情深不知何处起,相思方觉海非深,愿我如星君如月,夜夜流光相皎洁。
大漠play
五月几场雨过后,塞北便突然绿了起来。几乎是一夜之间,城外的荒野上便滋长了无数碧如丝的燕草。
空气中弥漫着清新的香气,shi润润凉丝丝。她欣喜地张望着,院子里的花木也越发繁茂了,深深地,几乎是有些贪婪的呼吸着这空气。沁人肺腑的愉悦的幽微清郁,令她心情格外的开阔。
来西北这么久了,她一直不是很习惯这干燥的天气。所以最喜欢最期盼的,便是雨季了。
此时,荒原已经变成草野,处处都是绿洲。青碧森森,绿意盎然,中间夹杂着盛放野花,粉妍妍金灿灿雪柔柔,仿似无数宝石散落绿茵毯上。
近日他公务不算繁忙,趁着这几日沐休,便带着她出来游玩。
两匹神骏白马缓缓行在草海中,几乎没过马膝。一俯下身子便可折下那些玛瑙玉盘般的花儿。

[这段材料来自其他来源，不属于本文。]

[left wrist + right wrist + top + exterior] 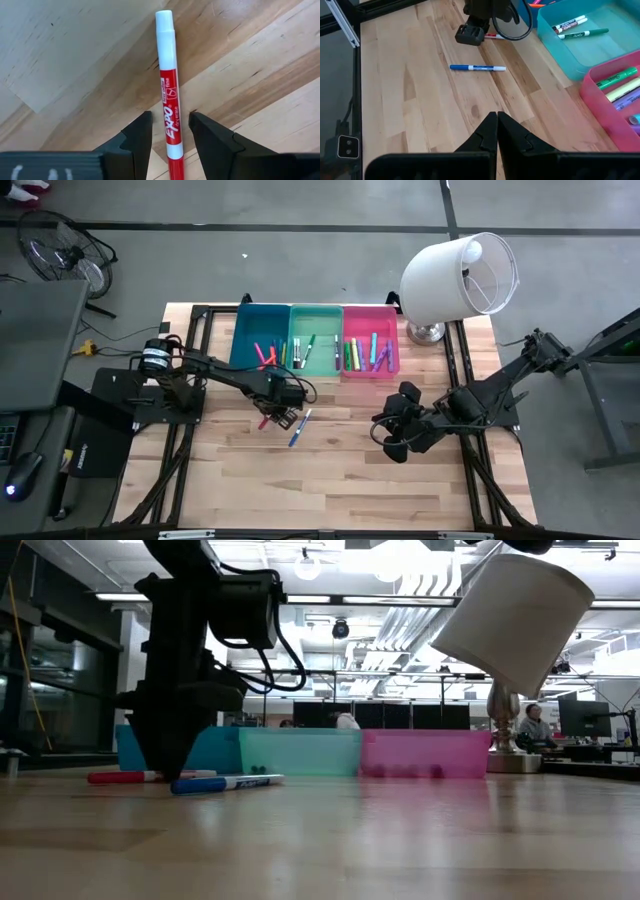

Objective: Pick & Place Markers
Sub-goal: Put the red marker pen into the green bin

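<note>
A red marker with a white end [167, 100] lies flat on the wooden table; it also shows in the high view [264, 421] and the low view [120, 777]. My left gripper [170, 117] is open and low over it, one finger on either side of the barrel, with gaps showing. A blue marker [300, 428] lies on the table just to its right. My right gripper [497, 125] is shut and empty at the table's right [395, 435]. Several more markers lie in the three bins.
The blue bin [248, 330], mint green bin [316, 313] and pink bin [392, 340] stand side by side at the far edge. A lamp with a white shade [455, 280] stands at the far right. Bare wood lies toward the near edge.
</note>
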### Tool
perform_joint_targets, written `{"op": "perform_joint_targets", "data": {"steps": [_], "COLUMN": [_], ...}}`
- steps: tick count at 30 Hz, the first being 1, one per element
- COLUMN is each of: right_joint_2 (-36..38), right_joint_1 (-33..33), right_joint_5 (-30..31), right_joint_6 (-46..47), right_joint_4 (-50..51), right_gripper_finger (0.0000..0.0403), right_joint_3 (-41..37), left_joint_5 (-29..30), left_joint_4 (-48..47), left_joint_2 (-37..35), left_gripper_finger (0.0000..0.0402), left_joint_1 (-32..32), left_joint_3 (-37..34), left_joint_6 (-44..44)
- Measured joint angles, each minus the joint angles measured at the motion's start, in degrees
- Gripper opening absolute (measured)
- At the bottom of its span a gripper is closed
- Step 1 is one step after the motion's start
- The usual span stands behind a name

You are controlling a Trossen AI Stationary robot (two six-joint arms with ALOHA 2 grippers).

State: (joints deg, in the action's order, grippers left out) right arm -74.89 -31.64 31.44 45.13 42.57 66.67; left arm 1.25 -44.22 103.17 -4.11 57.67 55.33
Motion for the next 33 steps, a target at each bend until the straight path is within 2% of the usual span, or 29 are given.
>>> {"op": "perform_joint_targets", "data": {"steps": [13,27,33], "right_joint_2": [0.0,0.0,0.0], "right_joint_1": [0.0,0.0,0.0], "right_joint_5": [-0.15,-0.3,-0.3], "right_joint_6": [-0.12,-0.03,0.02], "right_joint_4": [-0.01,-0.01,-0.01], "right_gripper_finger": [0.0,0.0,0.0], "right_joint_3": [0.0,0.0,0.0], "left_joint_5": [-0.43,-1.12,-1.58], "left_joint_4": [0.08,0.74,0.69], "left_joint_2": [0.12,0.16,0.16], "left_gripper_finger": [0.0136,0.0036,0.0027], "left_joint_1": [0.01,-0.03,-0.01], "left_joint_3": [-0.09,-0.14,-0.14], "left_joint_6": [-1.05,-1.1,-2.39]}}
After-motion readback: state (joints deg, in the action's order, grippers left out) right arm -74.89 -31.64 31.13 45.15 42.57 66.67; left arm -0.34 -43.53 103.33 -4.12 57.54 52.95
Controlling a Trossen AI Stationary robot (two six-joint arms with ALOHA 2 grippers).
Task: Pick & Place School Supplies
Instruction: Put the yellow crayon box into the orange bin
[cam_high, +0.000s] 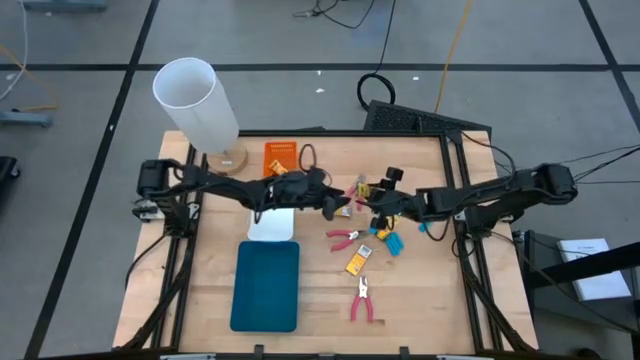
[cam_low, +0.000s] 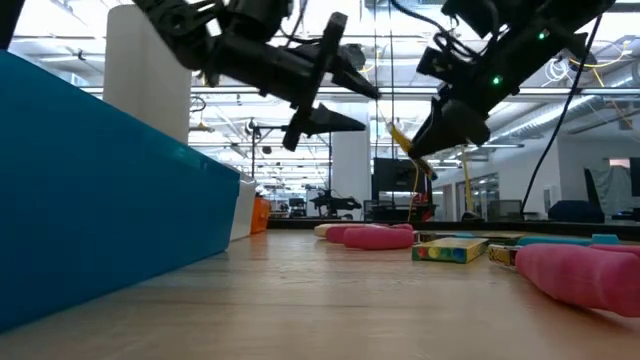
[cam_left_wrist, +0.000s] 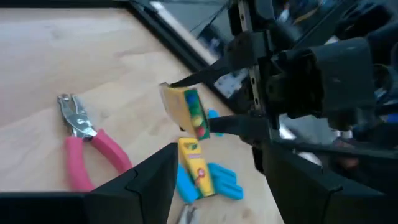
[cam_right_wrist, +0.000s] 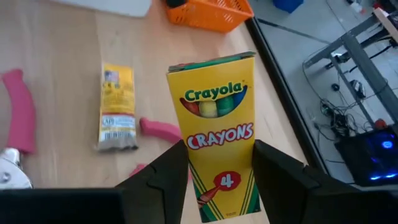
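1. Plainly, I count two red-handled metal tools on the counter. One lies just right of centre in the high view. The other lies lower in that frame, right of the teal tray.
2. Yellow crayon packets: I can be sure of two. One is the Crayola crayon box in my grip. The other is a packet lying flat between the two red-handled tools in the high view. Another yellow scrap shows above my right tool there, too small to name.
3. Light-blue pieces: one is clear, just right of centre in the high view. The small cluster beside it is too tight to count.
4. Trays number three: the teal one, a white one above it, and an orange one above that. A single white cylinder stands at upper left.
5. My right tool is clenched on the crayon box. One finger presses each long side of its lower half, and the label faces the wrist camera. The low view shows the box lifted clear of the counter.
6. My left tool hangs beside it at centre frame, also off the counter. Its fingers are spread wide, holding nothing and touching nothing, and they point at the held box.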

他们并不急着驰骋,信马由缰,任由马儿悠悠地前进。一对璧人,大抵就是他们这样罢。博珍乌发云鬓,金累丝花钿,水蓝广袖衫子,月白银丝绣凌霄花八幅裙。装扮虽然不繁复,却更显出那冠绝尘寰的光艳风华,冰雪为骨难以描绘芳姿,嫦娥玄女不足形容其美。
如果说她是那思凡的天女,那么旁边的郎子,大概就是那前来捉拿她的神君。浓眉深目,孤山清月一般的清冷俊美,意蕴万千,似尚在鞘中的神兵利器,犹自散发光华。

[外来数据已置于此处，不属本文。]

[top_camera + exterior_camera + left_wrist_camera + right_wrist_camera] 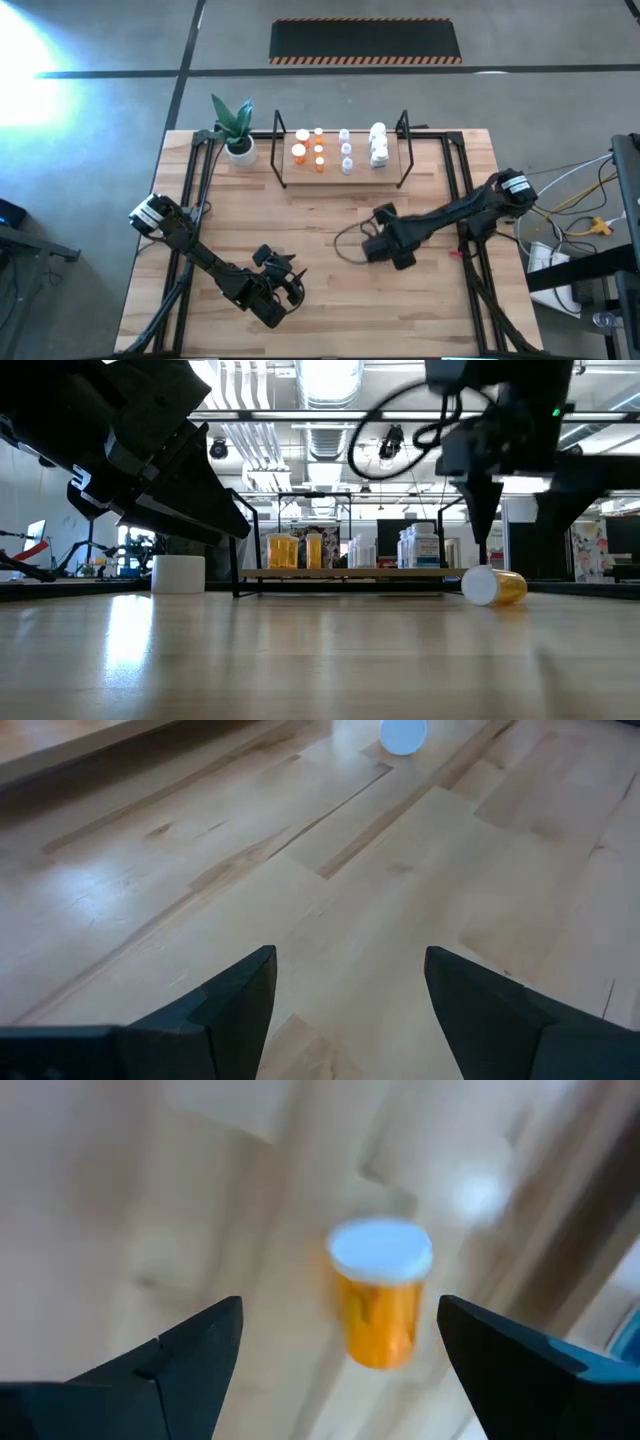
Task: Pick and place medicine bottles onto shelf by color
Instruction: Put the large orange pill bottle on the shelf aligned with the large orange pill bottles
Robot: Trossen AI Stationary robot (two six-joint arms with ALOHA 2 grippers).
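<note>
From above, the right claw (372, 243) hides the orange bottle (378, 1292), white-capped, lying on the surface (330, 290); both claws gape empty, the left claw (290, 285) near the front edge.

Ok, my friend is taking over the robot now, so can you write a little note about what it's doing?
Right end effector: open, hanging over an orange bottle that lies on its side on the table, not gripped yet.
Left end effector: open, holding nothing, low over the near left part of the table.
Shelf: orange bottles on its left part, pale ones in the middle, white ones on the right.
Done: those bottles are sorted.
Left: grab the lying orange bottle and stand it with the other orange ones. No other loose bottle shows in the view from above.
</note>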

旷野无垠,天色晴好,仿佛徜徉画卷中。偶然回首,便看见那人的凝视,情意深深不见底。有点羞涩,而更多的是满心的欢喜依恋。便大大方方地展颜一笑,丽色倾城。
午后,他们达到了目的地。
是草野中一个小小的湖泊,狭长弯曲如新月,清澈透明。在午后慵懒温暖的日阳下跳跃着点点澄净光芒,似一条淡金的柔曼轻纱飘于其上。周围shi润的沙地上长满了芦苇,苍翠青碧,随风摇摆荡漾着那清冷爽冽的气息。
在湖畔几棵胡杨树中间搭起简单的帐篷后,他叮嘱她不要随意乱跑,便又骑着追风打野味去了。

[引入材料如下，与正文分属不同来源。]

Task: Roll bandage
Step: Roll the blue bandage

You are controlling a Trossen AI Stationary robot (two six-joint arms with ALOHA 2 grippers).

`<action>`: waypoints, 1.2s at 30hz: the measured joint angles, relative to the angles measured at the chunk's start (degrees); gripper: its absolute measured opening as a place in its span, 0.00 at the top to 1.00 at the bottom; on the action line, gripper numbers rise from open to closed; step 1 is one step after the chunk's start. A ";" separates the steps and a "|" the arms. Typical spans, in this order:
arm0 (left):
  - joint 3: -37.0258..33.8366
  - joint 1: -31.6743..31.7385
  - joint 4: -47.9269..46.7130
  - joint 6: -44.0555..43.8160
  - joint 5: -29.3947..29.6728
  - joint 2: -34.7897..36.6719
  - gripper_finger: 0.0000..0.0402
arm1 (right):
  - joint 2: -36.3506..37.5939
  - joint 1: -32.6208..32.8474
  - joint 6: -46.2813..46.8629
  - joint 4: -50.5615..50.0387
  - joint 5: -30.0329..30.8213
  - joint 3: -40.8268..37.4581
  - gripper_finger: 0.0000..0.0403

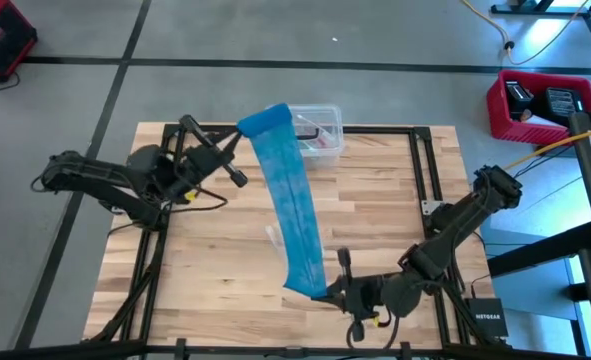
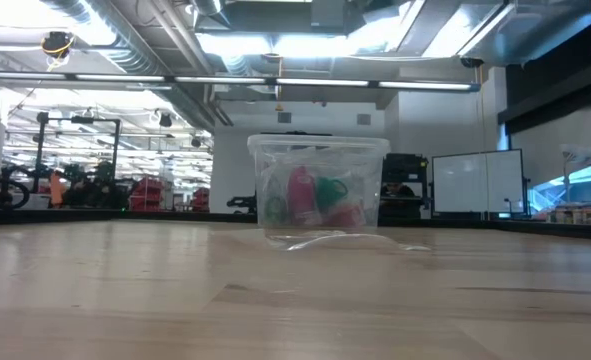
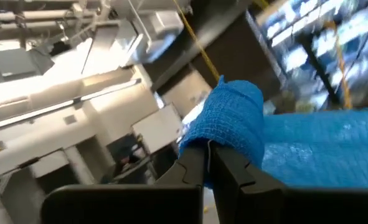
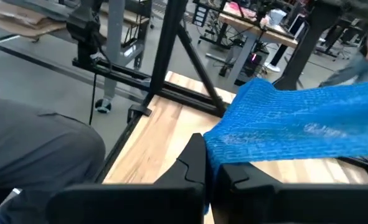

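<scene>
A clear lidded box (image 2: 318, 190) stands on the wooden table (image 1: 375, 220).

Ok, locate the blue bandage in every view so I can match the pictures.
High view: bandage stretched from upper centre to lower centre.
Low view: not in it.
Left wrist view: rolled end above the fingers.
Right wrist view: flat end above the fingers.
Shared landmark: clear plastic box, also in the low view.

Workshop (exposed ceiling ducts (image 2: 125, 25))

Clear lidded box (image 2: 318, 190) on table (image 2: 125, 300)
</scene>
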State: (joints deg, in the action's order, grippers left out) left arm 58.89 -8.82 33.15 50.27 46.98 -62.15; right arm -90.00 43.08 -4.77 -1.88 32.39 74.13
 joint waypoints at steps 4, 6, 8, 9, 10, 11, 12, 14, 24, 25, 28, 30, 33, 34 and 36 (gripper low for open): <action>0.00 0.48 0.17 -2.40 -1.14 1.03 1.00 | -0.52 0.23 0.28 2.32 -0.20 0.00 0.99; 0.00 0.53 -0.13 -2.43 -1.13 0.71 1.00 | -0.54 0.01 -0.14 3.94 -0.20 0.00 0.99; 0.00 0.53 -0.99 -2.38 -1.25 -0.16 1.00 | -0.60 -0.05 -1.28 5.51 -0.37 0.59 0.99; 0.00 0.53 -1.94 -2.27 -1.27 -0.69 1.00 | -0.64 -0.03 -2.04 5.49 -0.39 1.57 0.99; 0.00 0.53 -2.82 -2.31 -1.30 -1.25 1.00 | -0.66 -0.03 -2.99 5.49 -0.47 2.86 0.99; -0.10 0.53 -3.78 -2.30 -1.33 -1.70 1.00 | -0.67 0.02 -3.42 5.39 -0.48 4.18 0.99; -0.32 0.53 -4.57 -2.30 -1.31 -2.18 1.00 | -0.63 0.03 -3.66 5.19 -0.44 5.47 0.99; -0.91 0.55 -5.27 -2.30 -0.84 -3.05 1.00 | -0.61 0.08 -4.73 4.56 0.01 7.80 0.99; -8.14 -1.05 -4.05 -5.06 -0.28 -6.55 1.00 | -0.70 0.01 -7.24 -3.66 -1.07 21.62 0.99; -8.55 -1.31 -3.65 -5.06 -0.31 -7.25 1.00 | -0.70 0.02 -7.95 -4.00 -1.00 22.78 0.99; -8.72 -2.25 -3.59 -5.11 -0.32 -9.59 1.00 | -0.68 0.01 -10.00 -4.93 -0.89 25.94 0.99; -8.72 -3.26 -3.79 -4.97 -1.93 -11.42 1.00 | -0.67 -0.42 -10.73 -6.81 -0.94 28.17 0.99; -8.72 -5.13 -4.10 -4.21 -4.79 -14.44 1.00 | -0.67 -1.66 -10.76 -10.03 -1.26 31.68 0.99; -8.72 -5.90 -4.09 -3.74 -5.05 -15.49 1.00 | -0.65 -2.17 -10.83 -11.49 -1.13 32.90 0.99; -8.72 -7.40 -4.16 -3.01 -5.05 -17.62 1.00 | -0.66 -3.47 -10.93 -14.27 -0.72 35.21 0.99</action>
State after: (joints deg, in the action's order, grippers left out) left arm 50.17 -16.22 28.99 47.26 41.93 -79.77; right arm -90.66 39.61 -15.70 -16.15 31.67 109.34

稍微收拾了一下自己,按照记忆中他教过自己分辨的野果子,在草丛中一边找一边吃,滋味酸甜,好不惬意。
又遥遥地望见不远处的草野中,有一片区域格外的鲜嫩碧绿,想着是不是他说过的蘑菇圈,拨开碧海,提着裙子快步走过去。
果然是蘑菇圈。无数白胖胖的口蘑躲在草地里,挤挤挨挨地簇拥在一簇。她此时满心欢喜,仿佛寻常人家的娘子,寻到了今日晚饭的加餐菜一般,竟觉得这些蘑菇儿比顶级珍珠还可爱。
纤纤玉指挑捡着最可心的蘑菇,满满地装了一竹篮,看着天色不早了,便返身折回湖畔。